While there are various ways of measuring whether people will have adequate income in retirement, two key issues must be taken into account in addition to standard mathematical formulas that focus on replacing a certain percentage of current income, according to the Center for Retirement Research.
It noted that different studies have produced “conflicting assessments” of whether working households will have adequate income for retirement. For example, one measure, of the amount of accumulated wealth versus current income, has declined over the last 30 years, although when payable benefits such as Social Security and retirement annuities are taken into account, preparedness has held about steady.
Even holding steady might not be enough, since several factors are at work arguing for greater retirement savings today than in the past. These include rising life expectancy, the increase in the eligibility age for full Social Security retirement benefits, the overall shift from defined benefit to defined contribution workplace plans, and rising out of pocket health costs, it said.

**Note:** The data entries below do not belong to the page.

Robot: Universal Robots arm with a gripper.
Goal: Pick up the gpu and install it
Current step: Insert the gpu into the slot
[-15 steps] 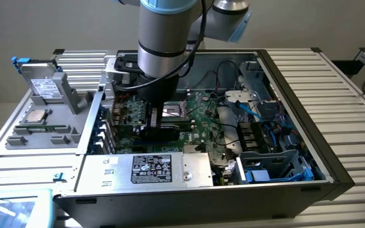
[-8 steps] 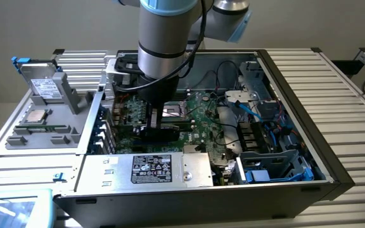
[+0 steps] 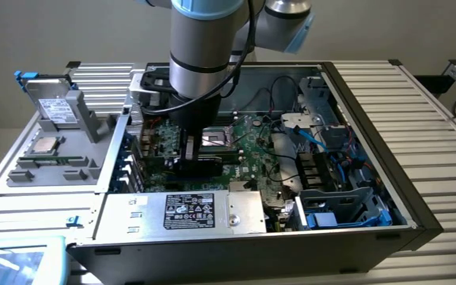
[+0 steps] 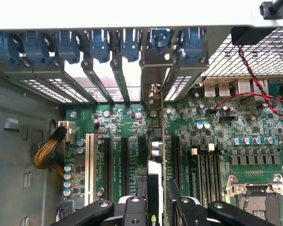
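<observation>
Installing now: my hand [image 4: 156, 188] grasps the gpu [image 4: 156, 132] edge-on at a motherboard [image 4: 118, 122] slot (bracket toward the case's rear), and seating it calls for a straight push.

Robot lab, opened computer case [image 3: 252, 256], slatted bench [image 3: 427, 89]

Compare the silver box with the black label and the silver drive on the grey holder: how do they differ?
The silver box bears a black label; the drive bears a white one. The silver box lies flat inside the computer case; the drive stands tilted on its grey holder outside the case, toward the exterior view's left. The silver box looks larger than the drive. Both are silver metal.
</observation>
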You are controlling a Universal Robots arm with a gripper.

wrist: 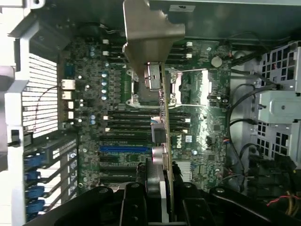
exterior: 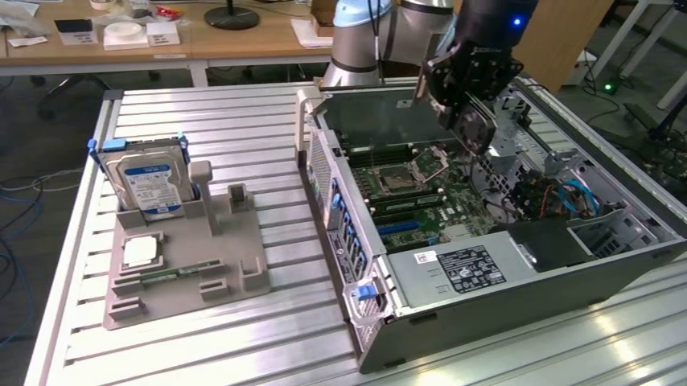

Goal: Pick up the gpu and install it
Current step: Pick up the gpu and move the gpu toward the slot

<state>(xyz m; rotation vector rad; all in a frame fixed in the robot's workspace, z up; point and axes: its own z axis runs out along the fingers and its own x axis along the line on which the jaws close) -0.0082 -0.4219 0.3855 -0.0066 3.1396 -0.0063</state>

In terms of assessing whether someone’s retirement income will be adequate, it said, one key question is how spending will change after retirement. For example, one household may plan a relatively steady level of spending throughout retirement while another might assume higher spending earlier in retirement and less later on. That would provide two different pictures of preparedness.

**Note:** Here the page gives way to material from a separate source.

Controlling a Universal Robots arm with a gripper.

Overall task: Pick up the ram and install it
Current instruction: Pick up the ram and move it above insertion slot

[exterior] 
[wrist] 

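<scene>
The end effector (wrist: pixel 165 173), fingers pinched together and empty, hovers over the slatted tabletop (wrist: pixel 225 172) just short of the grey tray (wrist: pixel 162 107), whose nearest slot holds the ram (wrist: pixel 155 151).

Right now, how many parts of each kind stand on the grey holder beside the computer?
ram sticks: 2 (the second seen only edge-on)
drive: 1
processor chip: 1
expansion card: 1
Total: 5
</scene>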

A second issue, it said, involves those currently are spending to support children—and when that ends, whether they save the difference or boost spending on themselves. Thus, current spending might be artificially high and once spending on children stops, a truer picture of retirement income needs will emerge.
“Will people accept declining consumption in retirement or do they prefer steady real consump-tion? Do parents cut back on consumption when kids leave, or do they spend the slack in their budgets? No one really knows the answers,” the study said. “Spending does decline as people age, but it is unclear the extent to which this pattern tracks declining income; people cannot spend what they do not have. How households react when the kids leave is also not well understood.”